Exercise directions: Would you please transcribe the entire listing exactly?

Information shown:
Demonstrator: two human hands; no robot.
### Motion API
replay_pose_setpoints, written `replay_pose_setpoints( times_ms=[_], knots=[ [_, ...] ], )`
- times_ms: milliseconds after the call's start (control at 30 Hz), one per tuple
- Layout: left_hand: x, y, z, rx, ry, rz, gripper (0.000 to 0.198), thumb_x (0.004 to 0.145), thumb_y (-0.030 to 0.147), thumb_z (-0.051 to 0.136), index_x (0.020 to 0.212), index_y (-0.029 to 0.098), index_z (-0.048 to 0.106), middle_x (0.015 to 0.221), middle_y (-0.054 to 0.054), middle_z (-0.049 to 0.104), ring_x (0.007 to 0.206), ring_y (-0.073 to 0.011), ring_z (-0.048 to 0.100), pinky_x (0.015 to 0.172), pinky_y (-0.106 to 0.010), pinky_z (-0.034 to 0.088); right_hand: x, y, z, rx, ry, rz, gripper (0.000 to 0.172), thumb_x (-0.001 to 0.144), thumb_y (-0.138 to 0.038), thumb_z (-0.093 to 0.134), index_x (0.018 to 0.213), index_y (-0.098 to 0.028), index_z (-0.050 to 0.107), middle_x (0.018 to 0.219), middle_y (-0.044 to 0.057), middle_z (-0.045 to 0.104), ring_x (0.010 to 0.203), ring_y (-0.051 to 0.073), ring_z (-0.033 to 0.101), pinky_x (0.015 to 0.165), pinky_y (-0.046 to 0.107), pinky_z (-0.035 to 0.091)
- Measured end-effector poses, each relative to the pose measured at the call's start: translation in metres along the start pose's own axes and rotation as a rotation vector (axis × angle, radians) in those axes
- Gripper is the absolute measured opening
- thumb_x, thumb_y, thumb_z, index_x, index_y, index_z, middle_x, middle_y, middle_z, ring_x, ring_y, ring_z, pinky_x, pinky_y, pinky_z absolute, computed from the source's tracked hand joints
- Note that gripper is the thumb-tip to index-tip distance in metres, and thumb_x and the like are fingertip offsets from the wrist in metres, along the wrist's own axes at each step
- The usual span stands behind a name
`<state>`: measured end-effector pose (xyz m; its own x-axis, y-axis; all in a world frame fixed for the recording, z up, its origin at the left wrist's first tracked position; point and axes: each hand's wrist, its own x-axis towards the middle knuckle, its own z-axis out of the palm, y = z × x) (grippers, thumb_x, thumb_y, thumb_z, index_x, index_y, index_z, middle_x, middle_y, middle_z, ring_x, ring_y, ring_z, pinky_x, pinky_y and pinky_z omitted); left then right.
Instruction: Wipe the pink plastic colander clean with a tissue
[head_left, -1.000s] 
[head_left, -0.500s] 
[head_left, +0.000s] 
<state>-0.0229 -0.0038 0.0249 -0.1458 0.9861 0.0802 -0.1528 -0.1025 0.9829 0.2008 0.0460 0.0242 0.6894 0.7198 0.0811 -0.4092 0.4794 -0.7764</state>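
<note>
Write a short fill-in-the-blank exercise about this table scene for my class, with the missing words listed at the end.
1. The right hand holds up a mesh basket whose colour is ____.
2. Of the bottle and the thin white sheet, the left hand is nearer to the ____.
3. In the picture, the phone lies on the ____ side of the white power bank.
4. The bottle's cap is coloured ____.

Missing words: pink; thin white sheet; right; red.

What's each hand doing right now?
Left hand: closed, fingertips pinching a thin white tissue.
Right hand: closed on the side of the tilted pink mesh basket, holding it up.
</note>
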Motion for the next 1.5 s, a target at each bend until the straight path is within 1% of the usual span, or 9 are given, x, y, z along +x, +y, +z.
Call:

Task output:
Demonstrator: two human hands; no robot.
### Motion API
replay_pose_setpoints, written `replay_pose_setpoints( times_ms=[_], knots=[ [_, ...] ], )`
- times_ms: milliseconds after the call's start (control at 30 Hz), one per tuple
- Layout: left_hand: x, y, z, rx, ry, rz, gripper (0.000 to 0.198), thumb_x (0.004 to 0.145), thumb_y (-0.030 to 0.147), thumb_z (-0.051 to 0.136), index_x (0.020 to 0.212), index_y (-0.029 to 0.098), index_z (-0.048 to 0.106), middle_x (0.015 to 0.221), middle_y (-0.054 to 0.054), middle_z (-0.049 to 0.104), ring_x (0.007 to 0.206), ring_y (-0.073 to 0.011), ring_z (-0.048 to 0.100), pinky_x (0.015 to 0.172), pinky_y (-0.106 to 0.010), pinky_z (-0.034 to 0.088); right_hand: x, y, z, rx, ry, rz, gripper (0.000 to 0.172), thumb_x (-0.001 to 0.144), thumb_y (-0.138 to 0.038), thumb_z (-0.093 to 0.134), index_x (0.018 to 0.213), index_y (-0.098 to 0.028), index_z (-0.050 to 0.107), middle_x (0.018 to 0.219), middle_y (-0.044 to 0.057), middle_z (-0.045 to 0.104), ring_x (0.010 to 0.203), ring_y (-0.051 to 0.073), ring_z (-0.033 to 0.101), pinky_x (0.015 to 0.165), pinky_y (-0.046 to 0.107), pinky_z (-0.035 to 0.091)
- Measured end-effector poses, each relative to the pose measured at the call's start: translation in metres along the start pose's own axes and rotation as a rotation vector (axis × angle, radians) in those axes
- Gripper is the absolute measured opening
- thumb_x, thumb_y, thumb_z, index_x, index_y, index_z, middle_x, middle_y, middle_z, ring_x, ring_y, ring_z, pinky_x, pinky_y, pinky_z absolute, computed from the source's tracked hand joints
- Note that gripper is the thumb-tip to index-tip distance in metres, and thumb_x and the like are fingertip offsets from the wrist in metres, along the wrist's own axes at each step
- The usual span stands behind a name
`<state>`: measured end-effector pose (xyz m; its own x-axis, y-axis; all in a world frame fixed for the recording, z up, its origin at the left wrist's first tracked position; point and axes: each hand's wrist, its own x-axis towards the middle knuckle, its own z-axis out of the palm, y = z × x) (grippers, thumb_x, thumb_y, thumb_z, index_x, index_y, index_z, middle_x, middle_y, middle_z, ring_x, ring_y, ring_z, pinky_x, pinky_y and pinky_z omitted); left then right.
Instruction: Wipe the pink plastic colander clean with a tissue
[head_left, -1.000s] 
[head_left, -0.500s] 
[head_left, +0.000s] 
<state>-0.0229 -0.0038 0.0249 -0.1458 0.9861 0.0802 -0.1528 -0.1025 0.9829 0.2008 0.0460 0.0242 0.6894 0.7198 0.0811 -0.4092 0.4794 -0.7764</state>
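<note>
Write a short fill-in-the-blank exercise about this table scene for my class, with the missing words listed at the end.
1. The right hand holds up a mesh basket whose colour is ____.
2. Of the bottle and the thin white sheet, the left hand is nearer to the ____.
3. In the picture, the phone lies on the ____ side of the white power bank.
4. The bottle's cap is coloured ____.

Missing words: pink; thin white sheet; right; red.

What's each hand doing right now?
Left hand: closed, fingertips pinching a thin white tissue.
Right hand: closed on the side of the tilted pink mesh basket, holding it up.
</note>
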Motion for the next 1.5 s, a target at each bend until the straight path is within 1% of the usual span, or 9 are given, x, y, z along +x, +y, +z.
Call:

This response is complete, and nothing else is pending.